▶ The task: Would you output the listing exactly, with every image omitted?

········

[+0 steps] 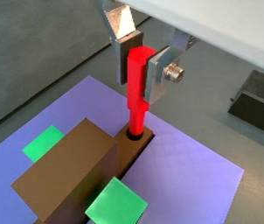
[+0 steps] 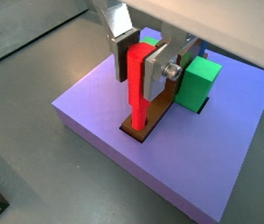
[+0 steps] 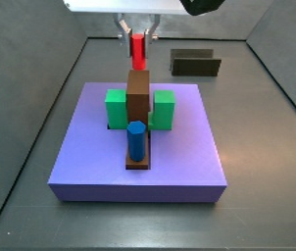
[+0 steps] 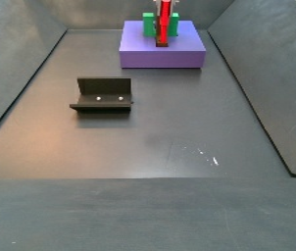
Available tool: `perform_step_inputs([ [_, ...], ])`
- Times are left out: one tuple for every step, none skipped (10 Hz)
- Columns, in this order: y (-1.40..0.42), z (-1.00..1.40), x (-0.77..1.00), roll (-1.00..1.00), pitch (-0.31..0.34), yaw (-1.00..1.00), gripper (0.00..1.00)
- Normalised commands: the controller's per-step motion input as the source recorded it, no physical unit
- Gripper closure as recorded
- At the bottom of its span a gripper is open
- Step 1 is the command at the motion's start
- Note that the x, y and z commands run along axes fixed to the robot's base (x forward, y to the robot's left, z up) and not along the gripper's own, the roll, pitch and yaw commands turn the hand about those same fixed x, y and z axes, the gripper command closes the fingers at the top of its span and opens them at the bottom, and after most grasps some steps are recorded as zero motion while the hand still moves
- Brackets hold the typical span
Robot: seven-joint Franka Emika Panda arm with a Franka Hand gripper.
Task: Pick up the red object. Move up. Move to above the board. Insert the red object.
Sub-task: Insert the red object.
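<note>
My gripper point(image 1: 141, 74) is shut on the red object point(image 1: 135, 92), a thin upright stick, holding its upper part. The stick's lower end sits in a hole at the end of the brown block point(image 1: 70, 171) on the purple-blue board point(image 1: 181, 157). In a wrist view the red object point(image 2: 135, 92) stands in the brown slot point(image 2: 149, 122) on the board point(image 2: 100, 101), with the gripper point(image 2: 141, 63) above. In a side view the gripper point(image 3: 139, 37) holds the red object point(image 3: 139, 49) at the board's point(image 3: 177, 147) far end. It shows small in a side view point(image 4: 166, 10).
Green blocks point(image 3: 116, 108) point(image 3: 164, 108) flank the brown block point(image 3: 139, 93). A blue peg point(image 3: 136, 140) stands at its near end. The dark fixture point(image 4: 102, 94) stands on the grey floor away from the board point(image 4: 164, 54); it also shows beyond the board point(image 3: 195, 64). Grey walls surround the floor.
</note>
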Motion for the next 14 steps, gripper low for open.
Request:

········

▶ Written response:
[+0 steps] 
[+0 steps] 
[+0 steps] 
[+0 steps] 
Available tool: `perform_step_inputs([ [_, ...], ])`
- Times are left out: one tuple for every step, none skipped (10 Hz)
- Columns, in this order: y (-1.40..0.42), z (-1.00..1.40), x (-0.77..1.00), roll (-1.00..1.00), pitch (-0.31..0.34), yaw (-1.00..1.00), gripper (0.00..1.00)
- Normalised commands: the controller's per-step motion input as the source recorded it, no physical unit
- Gripper closure as recorded
- At the bottom of its span a gripper is open
- Step 1 is the command at the motion's start
- Note that the x, y and z commands run along axes fixed to the robot's base (x forward, y to the robot's left, z up) and not along the gripper's own, the roll, pitch and yaw commands turn the hand about those same fixed x, y and z axes, the gripper command closes the fingers at the top of its span and opens them at the bottom, and after most grasps some steps are recorded as zero motion while the hand still moves
- Brackets hold the typical span
Robot: seven-joint Franka Emika Panda arm with a Franka Hand gripper.
Task: Pick up the red object. Move up. Move to above the board. Insert the red object.
Sub-task: Insert the red object.
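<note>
My gripper point(image 1: 141, 74) is shut on the red object point(image 1: 135, 92), a thin upright stick, holding its upper part. The stick's lower end sits in a hole at the end of the brown block point(image 1: 70, 171) on the purple-blue board point(image 1: 181, 157). In a wrist view the red object point(image 2: 135, 92) stands in the brown slot point(image 2: 149, 122) on the board point(image 2: 100, 101), with the gripper point(image 2: 141, 63) above. In a side view the gripper point(image 3: 139, 37) holds the red object point(image 3: 139, 49) at the board's point(image 3: 177, 147) far end. It shows small in a side view point(image 4: 166, 10).
Green blocks point(image 3: 116, 108) point(image 3: 164, 108) flank the brown block point(image 3: 139, 93). A blue peg point(image 3: 136, 140) stands at its near end. The dark fixture point(image 4: 102, 94) stands on the grey floor away from the board point(image 4: 164, 54); it also shows beyond the board point(image 3: 195, 64). Grey walls surround the floor.
</note>
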Motion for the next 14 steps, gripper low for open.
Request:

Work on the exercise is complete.